Dimanche 9 juin, pour la première fois, la banlieue parisienne s’est parée des couleurs de l’arc-en-ciel. Afin de lutter contre l’homophobie et la stigmatisation des habitants du 93, plus de mille personnes ont défilé dans les rues de Saint-Denis. Une marche LGBTQ qui a démarré en début d’après midi dans le centre ville, suivi d’une soirée mêlant performances et concerts, sans la moindre violence.
La banlieue ne peut plus y échapper. Pendant des années, le département du 93 a été mis à l’écart des défilés aux couleurs « Queer ». Jusqu’à ce dimanche 9 juin, où pour la première fois, des centaines de personnes ont fièrement représenté la communauté LGBTQ des quartiers de Saint-Denis.
« Des agressions qui ont lieu ici et ailleurs »
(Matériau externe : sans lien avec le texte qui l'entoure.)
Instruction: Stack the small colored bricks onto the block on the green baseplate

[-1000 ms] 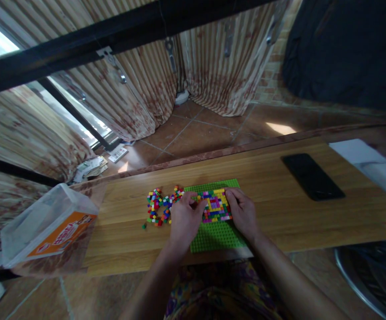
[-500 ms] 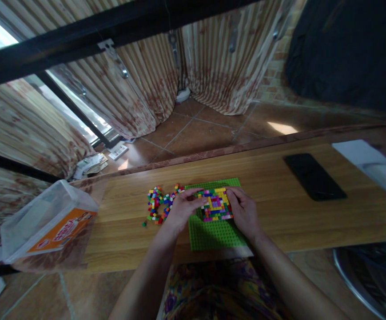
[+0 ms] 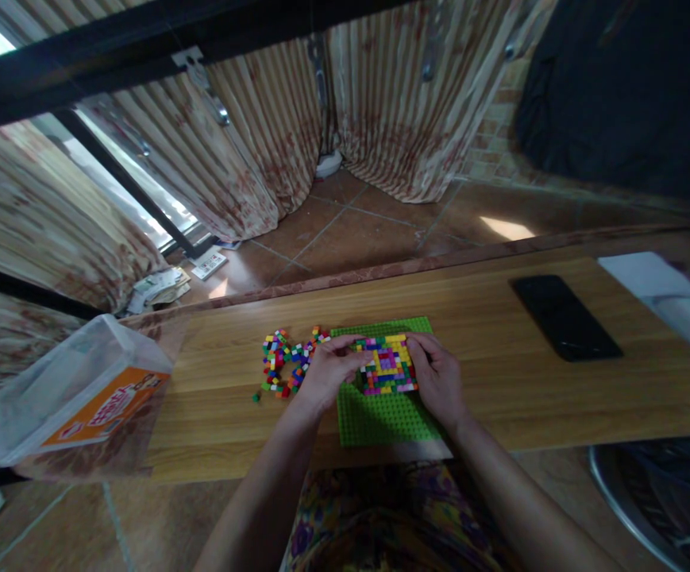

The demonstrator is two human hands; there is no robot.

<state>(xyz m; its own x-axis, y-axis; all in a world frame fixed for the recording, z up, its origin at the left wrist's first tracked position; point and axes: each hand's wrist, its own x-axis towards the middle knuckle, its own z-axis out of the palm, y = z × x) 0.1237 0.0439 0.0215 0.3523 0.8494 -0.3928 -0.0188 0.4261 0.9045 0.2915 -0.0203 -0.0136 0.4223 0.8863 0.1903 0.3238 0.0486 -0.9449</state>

« La visibilité est essentielle dans le combat contre l’homophobie. Pour cette raison, arborer à Saint-Denis le drapeau arc-en-ciel, symbole de l’émancipation des LGBT, c’est fondamental », déclare Joël Deumier, co-président de SOS Homophobie, présent lors de la marche.
Mais pour Yanis Khames, organiseur du défilé, il était surtout primordial de rappeler que cette homophobie « existe ici et ailleurs ». Le jeune homme de 20 ans explique : « Par le fait même qu’on vit en banlieue, on est ramenés au fait qu’on est pauvres, qu’on est racisés, qu’on est immigrés, en plus du fait d’être homosexuels ».
Ces stéréotypes, qui nourrissent le clivage Paris vs Banlieue, doivent être déconstruit selon Luca Poissonnet, co-fondateur de l’association « Saint-Denis ville de cœur » : « Le discours majoritaire sur l’homophobie en banlieue n’est pas un discours contre l’homophobie, mais contre les habitants de banlieue supposés LGBTQIphobes ». Or, pour ces deux actifs de la cause LGBTQ, la banlieue est bel et bien un lieu de militantisme au même titre que le reste du territoire national.
La municipalité communiste a d’ailleurs soutenu l’événement et a habillé pour l’occasion la mairie d’un drapeau aux couleurs de l’arc-en-ciel. Saint-Denis disposait déjà d’un passage piéton multicolore, qui « contrairement à Paris, n’a jamais été dégradé », souligne Luca Poissonnet.
Un défilé sans violence
En 2018, selon un rapport dévoilé en mai dernier par SOS Homophobie, les agressions à caractère homophobe ont atteint un niveau jamais égalé en France, avec 231 agressions recensées ; contre 188 cas en 2013.
Malgré ces chiffres et de potentielles appréhensions, cette marche du 9 juin s’est déroulée sans la moindre violence : « Personne n’est venu nous emmerder », raconte Youcef. Selon ce manifestant, si des événements similaires à ceux qui avaient eu lieu mi-mai en Vendée (un stand LGBTQ a été vandalisé) s’étaient produits ce 9 juin « en banlieue, on en aurait entendu parler pendant des siècles ».